Task statement:
Return every line from the one with "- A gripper" through the one with "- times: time", inclusive, exactly as it appears below.
========
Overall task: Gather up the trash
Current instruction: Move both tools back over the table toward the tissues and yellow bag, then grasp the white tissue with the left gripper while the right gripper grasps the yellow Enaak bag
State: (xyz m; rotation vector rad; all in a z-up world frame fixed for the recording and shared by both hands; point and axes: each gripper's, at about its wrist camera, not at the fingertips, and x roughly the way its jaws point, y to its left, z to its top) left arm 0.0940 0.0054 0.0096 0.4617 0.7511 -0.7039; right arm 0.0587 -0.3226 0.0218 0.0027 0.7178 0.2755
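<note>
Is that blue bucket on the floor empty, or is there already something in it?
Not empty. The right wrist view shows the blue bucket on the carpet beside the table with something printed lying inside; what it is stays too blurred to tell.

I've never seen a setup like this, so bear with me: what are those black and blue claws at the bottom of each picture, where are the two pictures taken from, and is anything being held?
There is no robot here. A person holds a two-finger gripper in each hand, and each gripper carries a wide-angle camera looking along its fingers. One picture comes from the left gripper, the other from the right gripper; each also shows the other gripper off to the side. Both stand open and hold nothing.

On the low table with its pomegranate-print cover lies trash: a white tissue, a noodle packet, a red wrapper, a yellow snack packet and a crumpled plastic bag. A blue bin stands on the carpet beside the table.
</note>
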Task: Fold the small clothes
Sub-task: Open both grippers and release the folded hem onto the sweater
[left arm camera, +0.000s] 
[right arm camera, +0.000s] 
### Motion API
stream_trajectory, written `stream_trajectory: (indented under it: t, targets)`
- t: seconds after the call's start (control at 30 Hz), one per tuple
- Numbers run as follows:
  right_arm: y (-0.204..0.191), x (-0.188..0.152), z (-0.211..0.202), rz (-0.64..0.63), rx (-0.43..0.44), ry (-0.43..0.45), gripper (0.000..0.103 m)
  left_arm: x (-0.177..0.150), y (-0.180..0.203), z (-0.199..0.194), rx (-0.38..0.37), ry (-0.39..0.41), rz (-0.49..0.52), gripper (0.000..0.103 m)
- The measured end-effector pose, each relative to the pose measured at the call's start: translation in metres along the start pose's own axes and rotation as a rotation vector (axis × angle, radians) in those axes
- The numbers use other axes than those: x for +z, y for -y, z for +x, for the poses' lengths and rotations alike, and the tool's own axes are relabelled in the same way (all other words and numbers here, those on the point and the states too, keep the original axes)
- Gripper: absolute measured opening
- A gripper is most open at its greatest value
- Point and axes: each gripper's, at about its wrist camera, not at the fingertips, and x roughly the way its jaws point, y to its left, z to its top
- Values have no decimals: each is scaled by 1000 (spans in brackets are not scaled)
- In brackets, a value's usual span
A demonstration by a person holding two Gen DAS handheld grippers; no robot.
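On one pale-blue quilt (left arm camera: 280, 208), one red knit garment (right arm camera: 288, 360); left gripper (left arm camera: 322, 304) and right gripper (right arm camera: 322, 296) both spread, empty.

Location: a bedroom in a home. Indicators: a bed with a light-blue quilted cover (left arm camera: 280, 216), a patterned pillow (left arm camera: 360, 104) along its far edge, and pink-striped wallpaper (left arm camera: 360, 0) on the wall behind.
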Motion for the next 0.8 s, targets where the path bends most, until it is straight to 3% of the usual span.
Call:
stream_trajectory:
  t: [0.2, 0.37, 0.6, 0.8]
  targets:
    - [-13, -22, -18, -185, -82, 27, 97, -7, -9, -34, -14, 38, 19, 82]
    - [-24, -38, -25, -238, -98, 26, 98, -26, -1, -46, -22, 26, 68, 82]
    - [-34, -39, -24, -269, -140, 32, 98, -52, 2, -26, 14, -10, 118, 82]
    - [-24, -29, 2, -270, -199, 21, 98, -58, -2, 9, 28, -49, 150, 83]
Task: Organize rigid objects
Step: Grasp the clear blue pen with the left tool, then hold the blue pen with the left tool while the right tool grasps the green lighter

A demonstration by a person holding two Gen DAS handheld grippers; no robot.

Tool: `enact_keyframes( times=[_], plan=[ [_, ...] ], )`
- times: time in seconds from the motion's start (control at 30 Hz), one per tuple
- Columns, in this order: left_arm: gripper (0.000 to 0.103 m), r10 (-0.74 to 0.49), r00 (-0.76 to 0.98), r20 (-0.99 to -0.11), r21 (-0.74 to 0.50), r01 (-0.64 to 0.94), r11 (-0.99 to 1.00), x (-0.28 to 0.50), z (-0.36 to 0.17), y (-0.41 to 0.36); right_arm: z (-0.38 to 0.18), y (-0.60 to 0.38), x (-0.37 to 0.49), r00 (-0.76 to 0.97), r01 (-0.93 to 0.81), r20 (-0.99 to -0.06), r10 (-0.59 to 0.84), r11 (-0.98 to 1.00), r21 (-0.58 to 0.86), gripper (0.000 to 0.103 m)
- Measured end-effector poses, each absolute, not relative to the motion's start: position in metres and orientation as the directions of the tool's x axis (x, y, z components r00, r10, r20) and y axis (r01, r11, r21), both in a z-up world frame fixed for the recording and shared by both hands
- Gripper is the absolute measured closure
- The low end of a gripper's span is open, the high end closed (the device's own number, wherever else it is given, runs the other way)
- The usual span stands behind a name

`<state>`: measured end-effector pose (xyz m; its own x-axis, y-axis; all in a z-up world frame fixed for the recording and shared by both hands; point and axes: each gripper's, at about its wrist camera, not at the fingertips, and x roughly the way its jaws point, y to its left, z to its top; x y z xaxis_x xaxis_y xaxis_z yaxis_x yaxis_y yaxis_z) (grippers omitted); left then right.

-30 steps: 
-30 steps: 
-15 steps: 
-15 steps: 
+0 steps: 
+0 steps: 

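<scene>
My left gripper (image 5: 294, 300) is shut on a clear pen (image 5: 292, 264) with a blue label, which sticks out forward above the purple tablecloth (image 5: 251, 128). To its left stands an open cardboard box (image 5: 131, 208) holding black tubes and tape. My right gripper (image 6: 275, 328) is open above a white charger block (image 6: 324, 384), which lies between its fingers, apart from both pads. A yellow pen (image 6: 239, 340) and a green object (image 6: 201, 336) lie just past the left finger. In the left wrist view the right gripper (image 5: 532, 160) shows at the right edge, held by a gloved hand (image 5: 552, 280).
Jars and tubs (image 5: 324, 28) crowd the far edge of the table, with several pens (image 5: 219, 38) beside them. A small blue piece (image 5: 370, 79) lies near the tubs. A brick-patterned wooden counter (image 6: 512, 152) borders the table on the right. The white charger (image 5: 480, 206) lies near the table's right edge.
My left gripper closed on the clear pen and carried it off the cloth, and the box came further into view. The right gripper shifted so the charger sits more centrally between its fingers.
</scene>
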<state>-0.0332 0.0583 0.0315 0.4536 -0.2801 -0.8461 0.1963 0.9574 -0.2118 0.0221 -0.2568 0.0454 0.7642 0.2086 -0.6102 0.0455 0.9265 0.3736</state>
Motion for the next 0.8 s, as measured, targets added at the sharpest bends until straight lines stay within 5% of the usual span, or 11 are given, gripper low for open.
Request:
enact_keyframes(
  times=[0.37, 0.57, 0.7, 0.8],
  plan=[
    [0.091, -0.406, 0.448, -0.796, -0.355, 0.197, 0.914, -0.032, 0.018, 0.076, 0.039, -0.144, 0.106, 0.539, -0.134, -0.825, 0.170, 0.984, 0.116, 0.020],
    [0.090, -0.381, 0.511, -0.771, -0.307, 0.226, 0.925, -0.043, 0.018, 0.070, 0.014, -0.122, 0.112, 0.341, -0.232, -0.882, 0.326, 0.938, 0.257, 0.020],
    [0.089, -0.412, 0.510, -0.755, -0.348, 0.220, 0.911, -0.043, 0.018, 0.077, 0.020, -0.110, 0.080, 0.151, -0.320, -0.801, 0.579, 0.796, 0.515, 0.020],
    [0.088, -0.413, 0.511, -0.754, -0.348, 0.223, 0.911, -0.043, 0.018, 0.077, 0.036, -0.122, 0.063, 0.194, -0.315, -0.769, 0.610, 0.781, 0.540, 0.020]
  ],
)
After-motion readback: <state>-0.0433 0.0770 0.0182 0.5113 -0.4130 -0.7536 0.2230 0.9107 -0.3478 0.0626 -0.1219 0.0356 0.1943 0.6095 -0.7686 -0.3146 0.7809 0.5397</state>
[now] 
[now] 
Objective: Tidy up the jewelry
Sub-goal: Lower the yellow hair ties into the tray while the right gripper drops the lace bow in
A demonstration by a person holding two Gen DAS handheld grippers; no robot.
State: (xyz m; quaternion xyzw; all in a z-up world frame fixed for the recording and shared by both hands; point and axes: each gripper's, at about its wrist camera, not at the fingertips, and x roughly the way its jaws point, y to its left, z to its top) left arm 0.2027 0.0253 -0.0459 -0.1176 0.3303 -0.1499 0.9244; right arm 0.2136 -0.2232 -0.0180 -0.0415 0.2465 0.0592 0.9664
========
Result:
- A gripper is most open at its greatest value
- Point and axes: each gripper's, at about its wrist camera, not at the fingertips, and x roughly the way its jaws point, y to its left, z to its top
- Values have no decimals: each is scaled by 1000 (spans in brackets are not scaled)
- In brackets, a value's usual span
A demonstration by a person holding two Gen DAS handheld grippers; no robot.
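On one pale-blue quilt (left arm camera: 280, 208), one red knit garment (right arm camera: 288, 360); left gripper (left arm camera: 322, 304) and right gripper (right arm camera: 322, 296) both spread, empty.

Location: a bedroom in a home. Indicators: a bed with a light-blue quilted cover (left arm camera: 280, 216), a patterned pillow (left arm camera: 360, 104) along its far edge, and pink-striped wallpaper (left arm camera: 360, 0) on the wall behind.
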Motion for the next 0.8 s, targets where the path bends most, until it is straight to 3% of the usual span.
Call:
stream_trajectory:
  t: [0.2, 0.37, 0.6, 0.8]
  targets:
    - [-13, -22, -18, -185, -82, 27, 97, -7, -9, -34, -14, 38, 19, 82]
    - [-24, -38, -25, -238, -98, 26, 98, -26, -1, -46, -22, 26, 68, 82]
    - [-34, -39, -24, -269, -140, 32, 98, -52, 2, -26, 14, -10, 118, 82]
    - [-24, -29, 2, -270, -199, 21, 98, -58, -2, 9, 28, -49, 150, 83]
Task: Organize rigid objects
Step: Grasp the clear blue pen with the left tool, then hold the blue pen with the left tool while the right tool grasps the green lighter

A demonstration by a person holding two Gen DAS handheld grippers; no robot.

Tool: `enact_keyframes( times=[_], plan=[ [_, ...] ], )`
- times: time in seconds from the motion's start (control at 30 Hz), one per tuple

No more work is needed for this exercise.